Psichiatria: "condizioni indegne" e "trattamento disumano" all'ospedale universitario di Saint Etienne

Pazienti legati o parcheggiati nei corridoi in attesa di un letto per giorni ... Il controllore generale dei luoghi di privazione della libertà, Adeline Hazan, denuncia in un contributo schiacciante il "trattamento disumano o degradante" dei pazienti in psichiatria a Saint CHU Etienne.

Pazienti legati per i piedi e le mani per ore o addirittura giorni, senza poter lavare, cambiare o telefonare; altri in attesa di un letto per diversi giorni dopo il ricovero in ospedale e parcheggiato su una barella nei corridoi ... Questo è ciò che il controllore generale dei luoghi di privazione della libertà Adeline Hazan denuncia in un rapporto dannoso reso pubblico il 28 febbraio le condizioni di ricovero in psichiatria presso il CHU Saint-Étienne.

Nelle sue "raccomandazioni urgenti" consegnate al Ministro della Salute Agnès Buzyn e pubblicate questo giovedì nella Gazzetta ufficiale, Adeline Hazan descrive in dettaglio le condizioni di accoglienza "indegna" dei pazienti in psichiatria e il "trattamento disumano o degradante", nel senso Articolo 3 della Convenzione europea dei diritti dell'uomo. "Il Ministro della salute è stato il destinatario di queste raccomandazioni, è stato dato un periodo di tre settimane per rispondere.
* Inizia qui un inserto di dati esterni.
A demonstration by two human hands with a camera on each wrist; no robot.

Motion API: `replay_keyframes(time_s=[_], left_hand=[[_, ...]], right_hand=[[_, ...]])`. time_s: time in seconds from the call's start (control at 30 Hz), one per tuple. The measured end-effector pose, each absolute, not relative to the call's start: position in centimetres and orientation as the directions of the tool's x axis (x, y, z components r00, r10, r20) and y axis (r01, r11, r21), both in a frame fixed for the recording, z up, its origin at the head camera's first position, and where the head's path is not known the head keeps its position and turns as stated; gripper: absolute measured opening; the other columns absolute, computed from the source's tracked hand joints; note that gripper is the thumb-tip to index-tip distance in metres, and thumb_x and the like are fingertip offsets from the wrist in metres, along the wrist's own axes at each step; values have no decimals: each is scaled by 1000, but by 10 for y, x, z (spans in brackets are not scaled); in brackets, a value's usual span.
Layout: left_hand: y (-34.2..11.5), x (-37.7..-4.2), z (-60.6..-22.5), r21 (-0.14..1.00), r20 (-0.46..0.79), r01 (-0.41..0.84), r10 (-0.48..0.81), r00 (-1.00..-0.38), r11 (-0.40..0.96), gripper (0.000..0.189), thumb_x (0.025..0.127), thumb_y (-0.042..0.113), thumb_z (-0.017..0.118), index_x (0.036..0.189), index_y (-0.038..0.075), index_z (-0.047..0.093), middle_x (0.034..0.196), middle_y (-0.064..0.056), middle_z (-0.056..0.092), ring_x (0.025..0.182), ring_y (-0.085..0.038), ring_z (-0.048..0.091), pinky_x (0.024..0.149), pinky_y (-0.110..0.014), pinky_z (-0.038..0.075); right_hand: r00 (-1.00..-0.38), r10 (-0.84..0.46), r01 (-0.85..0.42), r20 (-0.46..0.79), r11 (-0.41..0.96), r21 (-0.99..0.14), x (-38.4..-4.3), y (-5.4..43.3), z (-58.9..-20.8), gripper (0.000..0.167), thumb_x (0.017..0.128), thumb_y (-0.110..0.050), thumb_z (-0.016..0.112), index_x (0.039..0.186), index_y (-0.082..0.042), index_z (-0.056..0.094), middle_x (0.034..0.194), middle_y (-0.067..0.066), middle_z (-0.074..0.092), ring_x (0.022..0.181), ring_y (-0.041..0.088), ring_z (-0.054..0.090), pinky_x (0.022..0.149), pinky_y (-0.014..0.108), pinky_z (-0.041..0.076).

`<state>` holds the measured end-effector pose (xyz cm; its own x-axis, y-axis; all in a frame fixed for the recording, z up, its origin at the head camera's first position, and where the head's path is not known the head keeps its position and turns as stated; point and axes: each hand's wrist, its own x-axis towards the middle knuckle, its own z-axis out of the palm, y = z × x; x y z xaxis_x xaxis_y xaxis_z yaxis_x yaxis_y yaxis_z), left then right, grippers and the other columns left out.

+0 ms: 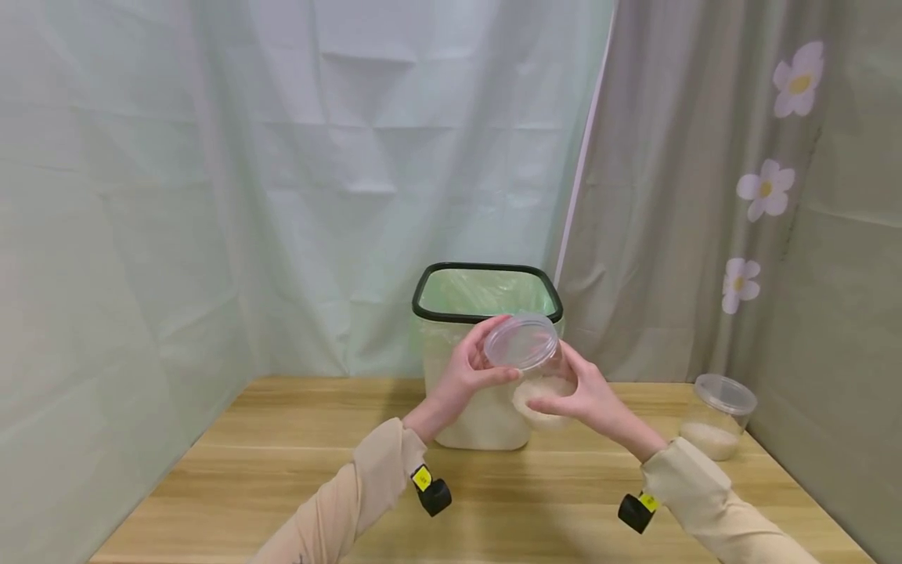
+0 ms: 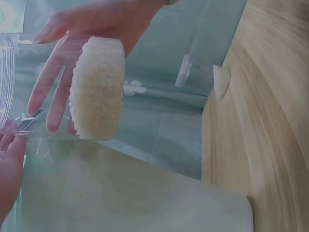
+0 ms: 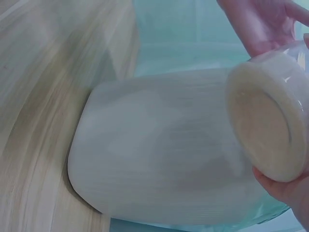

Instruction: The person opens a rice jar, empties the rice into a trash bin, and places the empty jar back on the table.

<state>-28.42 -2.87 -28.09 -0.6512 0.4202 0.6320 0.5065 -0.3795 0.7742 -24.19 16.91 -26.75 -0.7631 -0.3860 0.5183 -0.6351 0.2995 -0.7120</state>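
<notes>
A clear plastic jar (image 1: 546, 399) with white grains, rice-like, in its lower part is held up in front of the bin, tilted. My left hand (image 1: 458, 381) grips the jar's clear lid (image 1: 523, 342) at the top, fingers behind its edge and thumb in front. Around the jar's body curls my right hand (image 1: 595, 398), its thumb low on the near side. In the left wrist view, the right hand's fingers show through the clear wall above the grains (image 2: 99, 89). From the right wrist view, the jar's round base (image 3: 265, 125) faces the camera. The lid appears to be on the jar.
Behind the hands stands a white bin (image 1: 486, 427) with a black rim (image 1: 488, 266) and a clear liner bag (image 1: 486, 290). A second lidded jar (image 1: 717, 415) with white grains is at the table's right. Curtains (image 1: 423, 157) enclose the wooden table (image 1: 282, 462).
</notes>
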Motion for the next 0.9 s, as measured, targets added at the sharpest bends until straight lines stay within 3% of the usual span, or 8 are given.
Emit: replay_keyframes(time_s=[0.23,0.6,0.9], left_hand=[[-25,-285,-281,774,631,517,385,-673,-366,69,74,12,74,132,2,37,127,-16,45,111,-30,44,92,-39,37],[-10,-278,-279,761,634,528,261,-728,-378,68,73,15,76,124,2,34,123,-16,47,107,-29,47,89,-37,40],[-2,-273,-277,736,644,544,169,-746,-404,75,68,22,81,118,1,30,122,-16,47,107,-32,47,90,-41,38]], right_hand=[[-760,-383,-641,526,306,-704,-244,170,-267,76,71,0,74,135,2,33,123,17,49,111,29,46,91,50,32],[-768,-335,-640,546,365,-676,-240,165,-263,79,71,-2,75,136,1,32,124,19,48,109,31,47,88,49,35],[-756,-266,-648,598,428,-630,-262,170,-285,88,68,-21,81,140,-13,30,124,9,49,108,24,48,87,47,37]])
Dopo questo periodo, nessuna risposta ha raggiunto il controllo", ha detto il responsabile del trattamento.

In allegato "per periodi che vanno da quindici ore a sette giorni"

Durante la sua visita dall'8 al 15 gennaio 2018 (inizialmente una visita di routine) il supervisore generale dei luoghi di privazione della libertà ha scoperto che "tredici pazienti stavano aspettando sulle barelle nei corridoi anche per le emergenze generali". Sette "erano soggetti a restrizioni sui piedi e una o entrambe le mani". E per continuare: "Queste sette persone sono state in emergenza per periodi che vanno da quindici ore a sette giorni. Non potevano lavarsi o cambiare, o avere accesso al proprio telefono cellulare".
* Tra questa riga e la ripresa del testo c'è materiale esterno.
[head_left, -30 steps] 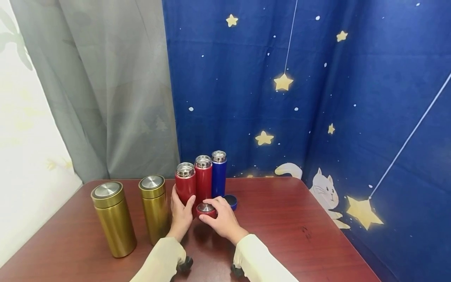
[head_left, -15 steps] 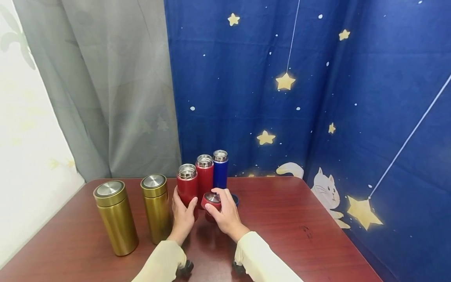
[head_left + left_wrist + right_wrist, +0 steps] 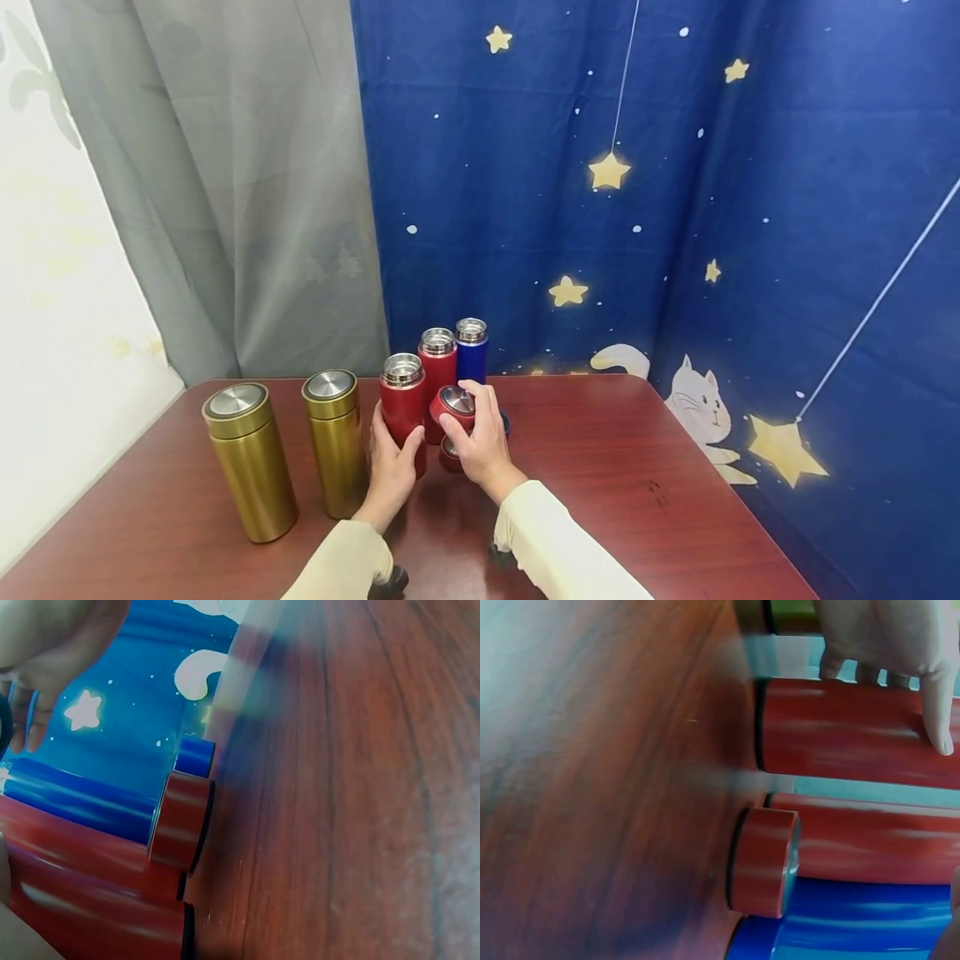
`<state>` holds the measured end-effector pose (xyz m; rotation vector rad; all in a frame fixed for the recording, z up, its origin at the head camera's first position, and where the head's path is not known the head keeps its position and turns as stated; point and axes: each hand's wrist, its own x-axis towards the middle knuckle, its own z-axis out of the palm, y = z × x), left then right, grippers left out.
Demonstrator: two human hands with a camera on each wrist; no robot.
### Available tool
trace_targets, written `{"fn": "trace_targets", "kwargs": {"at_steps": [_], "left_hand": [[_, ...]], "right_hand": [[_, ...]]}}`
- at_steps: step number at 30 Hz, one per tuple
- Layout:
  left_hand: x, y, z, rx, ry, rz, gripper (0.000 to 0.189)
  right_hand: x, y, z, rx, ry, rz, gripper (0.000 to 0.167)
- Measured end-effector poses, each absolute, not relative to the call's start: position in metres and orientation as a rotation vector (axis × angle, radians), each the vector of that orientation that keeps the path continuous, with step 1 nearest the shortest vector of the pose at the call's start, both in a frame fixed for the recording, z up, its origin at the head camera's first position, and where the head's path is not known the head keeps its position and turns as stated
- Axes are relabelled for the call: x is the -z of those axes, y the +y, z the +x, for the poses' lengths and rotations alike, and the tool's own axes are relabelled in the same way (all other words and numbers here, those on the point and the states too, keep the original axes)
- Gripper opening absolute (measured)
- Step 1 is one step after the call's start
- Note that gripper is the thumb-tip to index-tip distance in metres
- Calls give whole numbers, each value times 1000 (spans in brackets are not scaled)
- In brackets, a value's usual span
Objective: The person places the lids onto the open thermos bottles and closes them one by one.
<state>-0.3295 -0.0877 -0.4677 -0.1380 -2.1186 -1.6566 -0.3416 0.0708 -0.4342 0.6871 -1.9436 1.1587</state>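
Note:
My left hand grips the side of a red thermos bottle whose steel mouth is uncovered. In the right wrist view, the left thumb lies across this bottle. My right hand pinches a red lid with a silver top, tilted and held up just right of the gripped bottle. Below it, a second red lid rests on the table, partly hidden by the right hand in the head view. Another uncovered red bottle and an uncovered blue bottle stand behind. A blue lid lies beside the second red lid.
Two gold thermos bottles with lids on stand to the left, the nearer-in gold bottle close beside the left hand. The reddish wooden table ends at a blue star-patterned curtain and a grey curtain.
My right hand has lifted the red lid from low beside the gripped bottle up and slightly right, tilting it; a second red lid now shows below. My left hand still grips the red bottle.

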Motion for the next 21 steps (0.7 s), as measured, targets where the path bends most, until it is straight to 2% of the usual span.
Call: {"fn": "trace_targets", "kwargs": {"at_steps": [21], "left_hand": [[471,-86,-321,1609,-2047,-203,78]], "right_hand": [[416,53,-345,-1192,-1765,710,45]]}}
Nel reparto psichiatrico, anche le condizioni di vita dei pazienti sono disgustose: "Una paziente che non è agitata ma che soffre di disturbo compulsivo è stata messa in isolamento nella sua solita stanza per diversi mesi, con una porta chiusa e quattro uscite. un quarto d'ora al giorno è permesso fumare ", Adeline Hazan osserva che l'ospedale abusa di "una pratica generale di isolamento e moderazione". Queste "pratiche illegali e offensive devono cessare immediatamente", si ribella. "La gravità e la natura strutturale dei risultati non consentono all'istituzione da sola di affrontare queste difficoltà".

CHU prevede di rispondere alle raccomandazioni

In una dichiarazione, la direzione del CHU assicura di aver "già messo in atto misure per rispondere alle raccomandazioni (...) La moderazione fisica viene utilizzata solo su prescrizione medica, allo scopo di proteggere i pazienti pericolosi per se stessi e / o altri".